A la maison, maman me demande pourquoi j’ai tapé Adrien. Elle dit que ce n’est vraiment pas gentil et que si je me fais embêter, je ne dois jamais taper mais le dire à une grande personne qui surveille.
« Mais Adrien il a dit que tu n’étais pas ma maman parce que tu étais blanche. »
Je vois maman qui ne bouge plus. Je n’aurais peut-être pas dû en parler. Elle n’a plus l’air si fâchée que ça, finalement. Elle me dit : « Je t’ai déjà expliqué, Christian … » Oui je sais, j’ai un autre papa et une autre maman… Eux ils sont noirs et ils vivent en Afrique. Mais on ne sait pas qui ils sont. Ils m’ont confié à des dames quand je suis né pour qu’on s’occupe bien de moi. Ces dames m’ont-elles aussi confié à un nouveau papa et une nouvelle maman, blancs eux. Ce ne sont pas eux qui m’ont fabriqué dans le ventre de maman. Mais dans leur cœur je suis pareil.

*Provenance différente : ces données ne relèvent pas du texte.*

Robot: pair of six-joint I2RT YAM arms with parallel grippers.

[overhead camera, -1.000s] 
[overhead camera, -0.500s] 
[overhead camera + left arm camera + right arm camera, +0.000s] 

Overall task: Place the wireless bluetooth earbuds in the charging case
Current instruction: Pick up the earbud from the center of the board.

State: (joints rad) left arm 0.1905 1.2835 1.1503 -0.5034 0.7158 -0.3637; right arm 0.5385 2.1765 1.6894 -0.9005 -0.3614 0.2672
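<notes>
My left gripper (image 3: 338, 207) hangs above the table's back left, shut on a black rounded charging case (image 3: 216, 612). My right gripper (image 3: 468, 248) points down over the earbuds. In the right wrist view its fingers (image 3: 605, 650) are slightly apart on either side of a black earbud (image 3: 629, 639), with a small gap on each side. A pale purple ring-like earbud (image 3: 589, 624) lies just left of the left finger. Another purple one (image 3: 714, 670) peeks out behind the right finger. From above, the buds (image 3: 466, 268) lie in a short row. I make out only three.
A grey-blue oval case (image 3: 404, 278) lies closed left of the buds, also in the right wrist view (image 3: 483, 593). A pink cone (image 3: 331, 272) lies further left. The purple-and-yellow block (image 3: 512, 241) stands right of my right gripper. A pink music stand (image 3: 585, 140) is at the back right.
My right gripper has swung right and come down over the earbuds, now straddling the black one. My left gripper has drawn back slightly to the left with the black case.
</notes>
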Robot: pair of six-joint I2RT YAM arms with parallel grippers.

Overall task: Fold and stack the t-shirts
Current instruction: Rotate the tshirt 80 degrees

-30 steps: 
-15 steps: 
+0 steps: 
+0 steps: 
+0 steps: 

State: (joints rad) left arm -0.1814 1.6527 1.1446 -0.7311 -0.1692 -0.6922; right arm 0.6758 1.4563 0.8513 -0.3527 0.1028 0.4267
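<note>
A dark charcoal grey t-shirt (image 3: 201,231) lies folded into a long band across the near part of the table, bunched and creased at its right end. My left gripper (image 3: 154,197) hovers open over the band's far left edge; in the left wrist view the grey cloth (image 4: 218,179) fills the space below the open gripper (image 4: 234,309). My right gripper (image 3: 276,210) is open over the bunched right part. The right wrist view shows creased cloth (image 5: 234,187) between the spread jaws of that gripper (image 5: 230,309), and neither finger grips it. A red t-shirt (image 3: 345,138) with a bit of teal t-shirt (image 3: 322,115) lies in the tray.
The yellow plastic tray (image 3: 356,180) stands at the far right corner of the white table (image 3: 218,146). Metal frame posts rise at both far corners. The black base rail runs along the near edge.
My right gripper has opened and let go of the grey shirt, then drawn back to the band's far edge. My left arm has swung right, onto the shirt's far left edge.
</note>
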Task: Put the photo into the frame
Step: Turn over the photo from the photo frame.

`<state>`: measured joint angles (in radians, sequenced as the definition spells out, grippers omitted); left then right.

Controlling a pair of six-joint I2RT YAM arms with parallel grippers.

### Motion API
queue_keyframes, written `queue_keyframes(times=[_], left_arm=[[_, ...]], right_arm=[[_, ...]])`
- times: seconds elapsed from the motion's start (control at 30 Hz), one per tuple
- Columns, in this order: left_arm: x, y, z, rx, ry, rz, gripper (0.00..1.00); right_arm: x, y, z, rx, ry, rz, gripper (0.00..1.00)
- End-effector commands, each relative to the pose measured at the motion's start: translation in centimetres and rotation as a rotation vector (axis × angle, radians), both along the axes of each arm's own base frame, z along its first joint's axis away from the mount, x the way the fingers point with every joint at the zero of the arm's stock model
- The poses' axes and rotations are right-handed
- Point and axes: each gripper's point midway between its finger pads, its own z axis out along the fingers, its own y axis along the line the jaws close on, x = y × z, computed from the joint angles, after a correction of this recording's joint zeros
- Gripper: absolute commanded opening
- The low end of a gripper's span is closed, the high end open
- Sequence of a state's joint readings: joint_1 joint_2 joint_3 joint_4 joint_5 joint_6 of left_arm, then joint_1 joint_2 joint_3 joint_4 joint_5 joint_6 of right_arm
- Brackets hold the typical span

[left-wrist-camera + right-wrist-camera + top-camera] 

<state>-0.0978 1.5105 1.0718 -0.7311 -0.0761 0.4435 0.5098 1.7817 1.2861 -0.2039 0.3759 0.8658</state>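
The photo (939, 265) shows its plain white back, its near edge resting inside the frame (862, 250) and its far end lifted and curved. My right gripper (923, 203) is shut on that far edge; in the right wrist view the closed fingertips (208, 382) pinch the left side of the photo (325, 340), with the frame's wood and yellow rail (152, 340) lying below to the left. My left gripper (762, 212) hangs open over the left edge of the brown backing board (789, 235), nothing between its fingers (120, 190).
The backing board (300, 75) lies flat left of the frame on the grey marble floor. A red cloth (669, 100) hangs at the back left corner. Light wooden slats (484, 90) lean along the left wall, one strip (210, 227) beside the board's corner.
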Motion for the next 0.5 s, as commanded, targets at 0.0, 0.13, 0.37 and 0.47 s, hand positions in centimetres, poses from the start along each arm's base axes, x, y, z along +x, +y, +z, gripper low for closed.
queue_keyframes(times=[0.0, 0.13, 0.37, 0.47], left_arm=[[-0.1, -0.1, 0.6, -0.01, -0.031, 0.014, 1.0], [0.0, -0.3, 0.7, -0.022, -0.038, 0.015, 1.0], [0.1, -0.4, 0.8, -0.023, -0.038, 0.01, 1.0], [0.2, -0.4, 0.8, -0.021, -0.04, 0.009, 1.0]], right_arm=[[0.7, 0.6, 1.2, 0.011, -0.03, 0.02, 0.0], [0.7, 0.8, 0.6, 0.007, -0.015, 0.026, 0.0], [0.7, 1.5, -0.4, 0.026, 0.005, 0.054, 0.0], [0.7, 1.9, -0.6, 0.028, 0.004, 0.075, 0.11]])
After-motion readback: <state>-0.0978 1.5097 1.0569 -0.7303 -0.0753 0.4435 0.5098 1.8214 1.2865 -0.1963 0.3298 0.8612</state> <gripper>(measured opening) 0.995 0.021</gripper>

« Nous sommes ta maman et ton papa de cœur. Et même si on ne te ressemble pas, ce n’est pas pour ça qu’on ne t’aime pas, mon Christian. Je sais que tu te poses beaucoup de questions mais tu es un garçon très intelligent et plus tard, quand tu seras grand, on t’aidera à retrouver tes parents en Afrique. »
Je suis encore triste. J’aimerais voir ma maman et mon papa noir. Mais je suis content aussi. J’ai une super maman et un super papa ici, en Belgique. En plus, maman n’est plus fâchée. Ouf. Elle me caresse la tête. « Tu veux un chocolat pour le gouter ? » Je dis oui.